Of particular interest to local readers might be the chapters on the University of Maine and the University of Vermont. Maine is noted for having all but done away with programs representing the chemical/industrial agricultural model and for having incorporated the first degree-granting Sustainable Agriculture Program in the country. In fact, this is now the only agriculture degree an undergraduate can earn at Maine. This chapter also profiles the Maine Sustainable Agriculture Society, The Women’s Agricultural Network, the Maine Organic Farmers and Gardeners Association and more.

Vermont is noted for having founded the UVM Center for Sustainable Agriculture. Anchored in the university’s Extension Program, the center works “to help to support, to inspire, Vermont farmers and those who would become such.” Specifically, the center works to help farmers increase profits and protect the environment, works to help keep land in farming (as opposed to being developed) and supports emerging agricultural enterprises. Of special note is the center’s efforts to promote sustainable grazing, or rotational grazing, which is of particular importance to a state known for its dairy industry. Grazing has been known to decimate thousands of acres of land (particularly in the west) when practiced unsustainably. 

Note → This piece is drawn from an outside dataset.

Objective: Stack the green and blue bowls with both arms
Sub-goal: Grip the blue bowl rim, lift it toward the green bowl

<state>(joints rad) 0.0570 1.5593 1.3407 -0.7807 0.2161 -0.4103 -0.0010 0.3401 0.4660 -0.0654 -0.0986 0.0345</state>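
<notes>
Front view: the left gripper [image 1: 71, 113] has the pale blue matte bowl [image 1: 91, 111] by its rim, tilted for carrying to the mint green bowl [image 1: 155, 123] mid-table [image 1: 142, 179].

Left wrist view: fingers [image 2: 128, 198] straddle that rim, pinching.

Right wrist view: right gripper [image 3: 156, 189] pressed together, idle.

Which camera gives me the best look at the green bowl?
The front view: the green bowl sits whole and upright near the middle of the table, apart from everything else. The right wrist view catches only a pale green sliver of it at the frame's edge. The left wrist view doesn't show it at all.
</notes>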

Overall, says Carroll, “These four universities provide a model for the way the nation can go, the way our public land grant universities can go, and the way our farming should go.” Specifically, he says, there should be a direct connection between farmers and consumers, with no middleman. This, he says, “enables the farmer to make sufficient money to stay on the land and to succeed.” Carroll’s book does not cover the ways in which the University of New Hampshire is working to support sustainability (a sequel is in the works that will profile only New England land grant universities, including New Hampshire’s). However, there’s plenty of activity in this area in Durham, too (see sidebar).

While no one will argue against promoting sustainability as a morally sound endeavor that’s also good for the environment, Thomas Kelly, director of UNH’s Office of Sustainability Programs, wants to make sure people realize that the most compelling reason for individuals to support sustainability is that it makes for a better quality of life. For starters, he says, sustainably-produced food tastes better. Also, he says, it’s better for you nutritionally because food that has to travel a long distance from the field to your table loses valuable vitamins and nutrients in the process. This is particularly true of fruits and vegetables. Then there is the fact that transporting food from far away adds to the depletion of fossil fuels and to the buildup of greenhouse gasses, both of which have a direct negative effect on all of us. In addition, he says, locally grown foods ensure more jobs in the community, which can translate into a stronger local economy.

Of course, both Kelly and Carroll agree that shopping locally will cost more at the register. Carroll estimates that he and wife Diana, as well as their grown children, spend about 20 percent of their income on food (compared with the estimated national average of 10 percent) but, he says, this is unavoidable. “All of us need to spend a bigger percentage of our income, no matter how much money we have or don’t have, on food.” This is necessary, he says, “in order to have any kind of health, any kind of sustainable agriculture, to avoid the obesity issues, diabetes, and on and on and on.” He continues, “...People pay a small fortune for potatoes, in the form of potato chips, and other such foods. Those foods are not cheap, they’re expensive from the point of view that you’re getting very little nutritional value for quite a bit of money.”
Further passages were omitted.